*** Input data ***

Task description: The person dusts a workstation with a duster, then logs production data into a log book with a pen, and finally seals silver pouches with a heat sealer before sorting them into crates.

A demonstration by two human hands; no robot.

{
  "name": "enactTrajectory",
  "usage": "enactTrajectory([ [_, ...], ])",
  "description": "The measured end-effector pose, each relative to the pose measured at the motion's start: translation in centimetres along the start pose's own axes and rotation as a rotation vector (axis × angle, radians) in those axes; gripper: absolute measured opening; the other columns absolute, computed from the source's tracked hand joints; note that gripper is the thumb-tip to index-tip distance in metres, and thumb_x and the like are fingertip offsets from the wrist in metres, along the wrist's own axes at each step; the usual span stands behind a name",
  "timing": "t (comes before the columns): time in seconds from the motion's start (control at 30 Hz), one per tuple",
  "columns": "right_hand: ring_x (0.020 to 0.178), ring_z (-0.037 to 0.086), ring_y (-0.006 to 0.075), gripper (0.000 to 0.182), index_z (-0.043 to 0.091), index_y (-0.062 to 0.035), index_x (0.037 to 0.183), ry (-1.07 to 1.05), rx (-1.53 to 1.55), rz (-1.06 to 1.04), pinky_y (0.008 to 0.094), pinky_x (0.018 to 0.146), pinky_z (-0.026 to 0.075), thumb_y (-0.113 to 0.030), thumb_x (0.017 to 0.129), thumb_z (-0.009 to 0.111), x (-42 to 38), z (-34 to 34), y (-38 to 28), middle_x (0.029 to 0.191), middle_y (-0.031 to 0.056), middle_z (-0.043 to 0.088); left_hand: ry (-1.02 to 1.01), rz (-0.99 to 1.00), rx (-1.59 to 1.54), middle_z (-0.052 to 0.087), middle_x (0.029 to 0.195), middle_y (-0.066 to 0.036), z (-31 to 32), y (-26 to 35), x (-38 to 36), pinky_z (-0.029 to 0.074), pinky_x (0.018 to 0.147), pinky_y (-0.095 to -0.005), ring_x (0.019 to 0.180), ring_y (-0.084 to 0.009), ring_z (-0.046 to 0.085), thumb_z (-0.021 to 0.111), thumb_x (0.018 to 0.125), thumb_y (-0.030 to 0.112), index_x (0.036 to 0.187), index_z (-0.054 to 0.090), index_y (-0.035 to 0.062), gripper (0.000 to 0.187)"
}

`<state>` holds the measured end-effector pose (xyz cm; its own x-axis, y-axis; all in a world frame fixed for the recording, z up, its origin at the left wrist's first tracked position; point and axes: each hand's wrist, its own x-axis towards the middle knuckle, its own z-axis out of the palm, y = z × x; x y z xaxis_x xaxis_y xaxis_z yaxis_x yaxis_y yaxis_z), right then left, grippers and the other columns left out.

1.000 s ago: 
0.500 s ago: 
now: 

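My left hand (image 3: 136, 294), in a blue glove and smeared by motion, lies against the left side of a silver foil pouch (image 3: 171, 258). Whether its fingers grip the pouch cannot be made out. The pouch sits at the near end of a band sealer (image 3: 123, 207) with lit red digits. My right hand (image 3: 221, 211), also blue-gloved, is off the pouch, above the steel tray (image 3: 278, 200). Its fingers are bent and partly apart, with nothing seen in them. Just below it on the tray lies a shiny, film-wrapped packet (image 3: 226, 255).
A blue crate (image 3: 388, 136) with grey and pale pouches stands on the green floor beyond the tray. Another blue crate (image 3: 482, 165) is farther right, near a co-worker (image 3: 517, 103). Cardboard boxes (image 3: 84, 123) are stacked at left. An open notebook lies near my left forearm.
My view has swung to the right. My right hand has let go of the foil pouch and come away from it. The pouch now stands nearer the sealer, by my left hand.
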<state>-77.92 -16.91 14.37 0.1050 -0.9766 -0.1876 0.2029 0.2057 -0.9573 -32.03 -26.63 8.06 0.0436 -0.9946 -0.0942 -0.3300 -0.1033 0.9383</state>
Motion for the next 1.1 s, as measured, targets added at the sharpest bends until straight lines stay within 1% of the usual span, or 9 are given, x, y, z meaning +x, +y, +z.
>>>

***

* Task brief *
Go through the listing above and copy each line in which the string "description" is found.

* Written solution *
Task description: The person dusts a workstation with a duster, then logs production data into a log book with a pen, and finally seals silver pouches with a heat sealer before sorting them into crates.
  "description": "The measured end-effector pose, each relative to the pose measured at the motion's start: translation in centimetres along the start pose's own axes and rotation as a rotation vector (axis × angle, radians) in those axes; gripper: absolute measured opening; the other columns absolute, computed from the source's tracked hand joints; note that gripper is the thumb-tip to index-tip distance in metres, and thumb_x and the like are fingertip offsets from the wrist in metres, along the wrist's own axes at each step; the usual span stands behind a name",

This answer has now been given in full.